We wanted to take my brother-in-law and his girlfriend on an incredible hike in the Cascade Mountains last weekend but the weather wasn’t cooperating. Although things can sometimes change while you’re on the trail, the radar strongly suggested our window of hiking opportunity would be Saturday morning–by Saturday afternoon, the rain would be saturating the area and carrying on through the rest of the weekend.
Because of the low cloud cover and limited visibility, I wasn’t sure the vista hikes made a lot of sense and instead put together a list of hikes for them to consider on the western side of Steven’s Pass.
At the last minute during my research, I came across Barclay Lake, a 4.4-mile round trip hike to an alpine lake that looked promising. They elected to try that one so we set out Saturday morning and arrived at the trailhead around 9 a.m. to begin our adventure.

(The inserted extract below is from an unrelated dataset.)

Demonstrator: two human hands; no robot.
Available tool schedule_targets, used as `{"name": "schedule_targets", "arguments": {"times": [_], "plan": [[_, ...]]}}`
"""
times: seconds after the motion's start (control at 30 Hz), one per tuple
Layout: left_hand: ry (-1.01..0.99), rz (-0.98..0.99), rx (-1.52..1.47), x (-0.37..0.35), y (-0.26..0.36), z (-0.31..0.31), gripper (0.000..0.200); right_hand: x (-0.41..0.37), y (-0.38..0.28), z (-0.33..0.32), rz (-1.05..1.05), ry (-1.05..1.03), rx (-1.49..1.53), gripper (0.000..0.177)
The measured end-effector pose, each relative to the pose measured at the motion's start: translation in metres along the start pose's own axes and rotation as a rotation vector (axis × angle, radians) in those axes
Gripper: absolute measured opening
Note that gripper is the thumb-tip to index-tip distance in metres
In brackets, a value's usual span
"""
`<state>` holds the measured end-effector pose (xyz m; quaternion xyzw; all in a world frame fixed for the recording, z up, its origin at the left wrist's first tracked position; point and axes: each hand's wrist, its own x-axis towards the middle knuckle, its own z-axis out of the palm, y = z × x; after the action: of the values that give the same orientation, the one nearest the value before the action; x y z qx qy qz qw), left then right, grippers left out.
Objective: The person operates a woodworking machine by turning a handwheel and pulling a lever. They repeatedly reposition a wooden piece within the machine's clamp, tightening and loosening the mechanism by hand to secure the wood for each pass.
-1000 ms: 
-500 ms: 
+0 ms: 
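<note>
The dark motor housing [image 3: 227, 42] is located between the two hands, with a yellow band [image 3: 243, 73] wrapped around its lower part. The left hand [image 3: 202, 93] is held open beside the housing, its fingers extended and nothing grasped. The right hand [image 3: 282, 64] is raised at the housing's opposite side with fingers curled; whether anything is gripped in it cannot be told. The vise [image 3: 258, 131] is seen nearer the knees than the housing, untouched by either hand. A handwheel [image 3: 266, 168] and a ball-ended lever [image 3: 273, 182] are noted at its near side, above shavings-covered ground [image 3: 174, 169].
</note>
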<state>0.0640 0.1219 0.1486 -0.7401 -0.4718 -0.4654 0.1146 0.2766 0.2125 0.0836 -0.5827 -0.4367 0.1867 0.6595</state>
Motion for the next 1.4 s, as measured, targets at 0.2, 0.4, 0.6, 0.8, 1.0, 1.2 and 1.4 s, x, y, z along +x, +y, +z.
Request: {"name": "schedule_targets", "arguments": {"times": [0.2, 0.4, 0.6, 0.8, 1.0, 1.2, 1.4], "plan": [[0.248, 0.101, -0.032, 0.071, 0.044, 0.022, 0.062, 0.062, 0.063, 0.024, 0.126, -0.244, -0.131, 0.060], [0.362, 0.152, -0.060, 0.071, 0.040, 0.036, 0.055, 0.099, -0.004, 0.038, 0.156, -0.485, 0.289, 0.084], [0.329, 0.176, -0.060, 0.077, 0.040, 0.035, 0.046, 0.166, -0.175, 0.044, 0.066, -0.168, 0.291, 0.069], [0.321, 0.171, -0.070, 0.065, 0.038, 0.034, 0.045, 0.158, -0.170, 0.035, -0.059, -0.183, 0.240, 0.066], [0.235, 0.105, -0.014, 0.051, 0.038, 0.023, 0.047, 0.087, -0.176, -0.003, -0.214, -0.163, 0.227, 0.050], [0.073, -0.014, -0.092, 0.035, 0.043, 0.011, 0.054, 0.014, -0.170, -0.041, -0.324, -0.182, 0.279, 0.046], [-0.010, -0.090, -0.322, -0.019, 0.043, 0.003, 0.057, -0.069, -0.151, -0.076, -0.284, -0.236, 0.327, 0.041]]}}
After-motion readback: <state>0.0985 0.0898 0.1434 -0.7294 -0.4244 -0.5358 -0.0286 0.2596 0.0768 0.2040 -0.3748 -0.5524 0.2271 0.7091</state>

I was surprised by the number of cars already parked when we arrived– we had to sneak into a spot along the fire road because the lot was full. Once we reached the lake, we discovered there was a group doing ‘deep woods yoga,’ as Brian aptly called it. I can see how being out in the middle of nowhere and nature would be an ideal spot for yoga, but we certainly weren’t expecting to see them!
The fire road to the trailhead was in fair shape with only a few pot holes we needed to navigate. The trail itself was in fine condition–relatively flat and accessible–and we saw a number of families and older adults making their way to the lake on our way out. Brian’s app put our elevation gain at about 500 feet for the whole trip.

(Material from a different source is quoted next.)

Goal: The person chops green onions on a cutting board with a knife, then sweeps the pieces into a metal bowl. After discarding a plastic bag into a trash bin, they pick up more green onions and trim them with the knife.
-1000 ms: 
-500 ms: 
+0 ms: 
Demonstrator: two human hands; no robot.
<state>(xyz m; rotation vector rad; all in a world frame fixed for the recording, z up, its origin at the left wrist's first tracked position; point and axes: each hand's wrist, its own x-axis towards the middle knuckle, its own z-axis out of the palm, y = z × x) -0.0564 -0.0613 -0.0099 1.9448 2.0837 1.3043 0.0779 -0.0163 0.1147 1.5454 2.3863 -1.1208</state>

The trail was well marked and about a mile in we came to a log bridge crossing over Barclay Creek, which we followed for most of the hike. I was surprised to learn later that this area is recovering from clear cutting–the forest is well developed and we saw quite a few old-growth trees, including Douglas firs and hemlocks. There was also a section recovering from fire near the trail entry.
When we reached Barclay Lake, we found several people tent camping and multiple spots to head down to the ‘beach’ and walk alongside the lake. The clouds were lightly veiling Baring Mountain, which rises up behind the lake and creates a lovely backdrop.
We continued along the trail around the northern part of the lake but couldn’t tell if it officially continued on–it wasn’t well marked. (According to the Washington Trails Association, we did turn around at the correct point!). The clouds were threatening rain, and thankfully we were pretty well protected by the trees when it did start to sprinkle. As we were driving away it began to rain–perfect timing!
While the lake, mountains and old-growth trees were impressive, what really blew us away were the incredible fungi! The trail description had said something about this trail being particularly suited to those interested in mycology this time of year (we had to look it up: it’s the study of fungi), and they were correct. There were so many shapes, sizes, colors and varieties along the trail–we tried to spot as many as possible. We’ve never seen that many on any other hikes! Below is a sampling of some of the ones I found most impressive.
It wasn’t quite the vista hike I had hoped they would experience, but I think we all were happy to get out into the mountains and spend our morning hunting mushrooms, working up a sweat, and enjoying each others’ company. Another great trail that I would recommend!